PROBLEM:
Copy everything in the listing below word for word, apart from any images.

DATA SEGMENT:
--------

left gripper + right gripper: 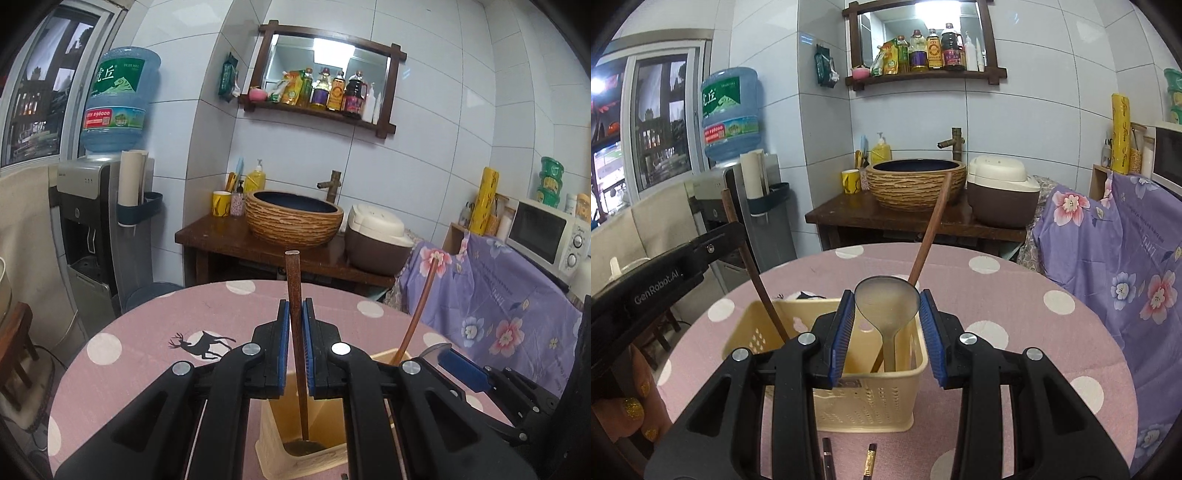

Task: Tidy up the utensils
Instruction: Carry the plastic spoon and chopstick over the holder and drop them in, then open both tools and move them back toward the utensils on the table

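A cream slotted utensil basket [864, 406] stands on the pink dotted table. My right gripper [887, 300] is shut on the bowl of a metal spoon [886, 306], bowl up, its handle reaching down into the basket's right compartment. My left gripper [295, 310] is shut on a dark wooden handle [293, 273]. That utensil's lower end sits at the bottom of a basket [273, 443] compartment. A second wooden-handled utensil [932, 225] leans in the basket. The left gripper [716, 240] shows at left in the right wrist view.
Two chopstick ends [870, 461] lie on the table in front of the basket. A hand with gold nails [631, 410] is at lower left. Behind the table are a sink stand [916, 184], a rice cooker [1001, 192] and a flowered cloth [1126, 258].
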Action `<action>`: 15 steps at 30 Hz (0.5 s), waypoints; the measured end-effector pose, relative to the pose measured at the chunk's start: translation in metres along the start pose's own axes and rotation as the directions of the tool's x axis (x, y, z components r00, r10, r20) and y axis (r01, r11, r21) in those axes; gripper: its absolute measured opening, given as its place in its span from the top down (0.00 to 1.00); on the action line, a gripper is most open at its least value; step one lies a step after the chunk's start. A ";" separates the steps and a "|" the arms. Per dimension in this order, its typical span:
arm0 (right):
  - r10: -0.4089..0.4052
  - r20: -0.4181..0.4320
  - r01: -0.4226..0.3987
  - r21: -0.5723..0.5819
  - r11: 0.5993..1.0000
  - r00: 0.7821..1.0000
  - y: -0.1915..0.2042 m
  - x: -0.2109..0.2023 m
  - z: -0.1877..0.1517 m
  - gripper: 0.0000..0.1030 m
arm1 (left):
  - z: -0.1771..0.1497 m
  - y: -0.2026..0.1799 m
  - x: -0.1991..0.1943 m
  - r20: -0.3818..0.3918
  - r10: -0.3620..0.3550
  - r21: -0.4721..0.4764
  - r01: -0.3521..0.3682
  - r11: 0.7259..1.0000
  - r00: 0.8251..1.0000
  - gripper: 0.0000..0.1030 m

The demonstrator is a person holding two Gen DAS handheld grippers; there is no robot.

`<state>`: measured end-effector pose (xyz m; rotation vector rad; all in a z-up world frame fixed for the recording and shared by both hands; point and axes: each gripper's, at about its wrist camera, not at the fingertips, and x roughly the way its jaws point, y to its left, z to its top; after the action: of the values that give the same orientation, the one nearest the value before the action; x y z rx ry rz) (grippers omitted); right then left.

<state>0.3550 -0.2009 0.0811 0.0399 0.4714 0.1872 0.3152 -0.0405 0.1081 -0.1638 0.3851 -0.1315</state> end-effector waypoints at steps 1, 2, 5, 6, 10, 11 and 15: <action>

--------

WRITTEN REPLY:
left gripper + right gripper: 

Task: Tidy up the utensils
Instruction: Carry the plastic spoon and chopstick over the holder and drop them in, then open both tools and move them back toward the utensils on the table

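A cream slotted utensil basket [864, 406] stands on the pink dotted table. My right gripper [887, 300] is shut on the bowl of a metal spoon [886, 306], bowl up, its handle reaching down into the basket's right compartment. My left gripper [295, 310] is shut on a dark wooden handle [293, 273]. That utensil's lower end sits at the bottom of a basket [273, 443] compartment. A second wooden-handled utensil [932, 225] leans in the basket. The left gripper [716, 240] shows at left in the right wrist view.
Two chopstick ends [870, 461] lie on the table in front of the basket. A hand with gold nails [631, 410] is at lower left. Behind the table are a sink stand [916, 184], a rice cooker [1001, 192] and a flowered cloth [1126, 258].
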Action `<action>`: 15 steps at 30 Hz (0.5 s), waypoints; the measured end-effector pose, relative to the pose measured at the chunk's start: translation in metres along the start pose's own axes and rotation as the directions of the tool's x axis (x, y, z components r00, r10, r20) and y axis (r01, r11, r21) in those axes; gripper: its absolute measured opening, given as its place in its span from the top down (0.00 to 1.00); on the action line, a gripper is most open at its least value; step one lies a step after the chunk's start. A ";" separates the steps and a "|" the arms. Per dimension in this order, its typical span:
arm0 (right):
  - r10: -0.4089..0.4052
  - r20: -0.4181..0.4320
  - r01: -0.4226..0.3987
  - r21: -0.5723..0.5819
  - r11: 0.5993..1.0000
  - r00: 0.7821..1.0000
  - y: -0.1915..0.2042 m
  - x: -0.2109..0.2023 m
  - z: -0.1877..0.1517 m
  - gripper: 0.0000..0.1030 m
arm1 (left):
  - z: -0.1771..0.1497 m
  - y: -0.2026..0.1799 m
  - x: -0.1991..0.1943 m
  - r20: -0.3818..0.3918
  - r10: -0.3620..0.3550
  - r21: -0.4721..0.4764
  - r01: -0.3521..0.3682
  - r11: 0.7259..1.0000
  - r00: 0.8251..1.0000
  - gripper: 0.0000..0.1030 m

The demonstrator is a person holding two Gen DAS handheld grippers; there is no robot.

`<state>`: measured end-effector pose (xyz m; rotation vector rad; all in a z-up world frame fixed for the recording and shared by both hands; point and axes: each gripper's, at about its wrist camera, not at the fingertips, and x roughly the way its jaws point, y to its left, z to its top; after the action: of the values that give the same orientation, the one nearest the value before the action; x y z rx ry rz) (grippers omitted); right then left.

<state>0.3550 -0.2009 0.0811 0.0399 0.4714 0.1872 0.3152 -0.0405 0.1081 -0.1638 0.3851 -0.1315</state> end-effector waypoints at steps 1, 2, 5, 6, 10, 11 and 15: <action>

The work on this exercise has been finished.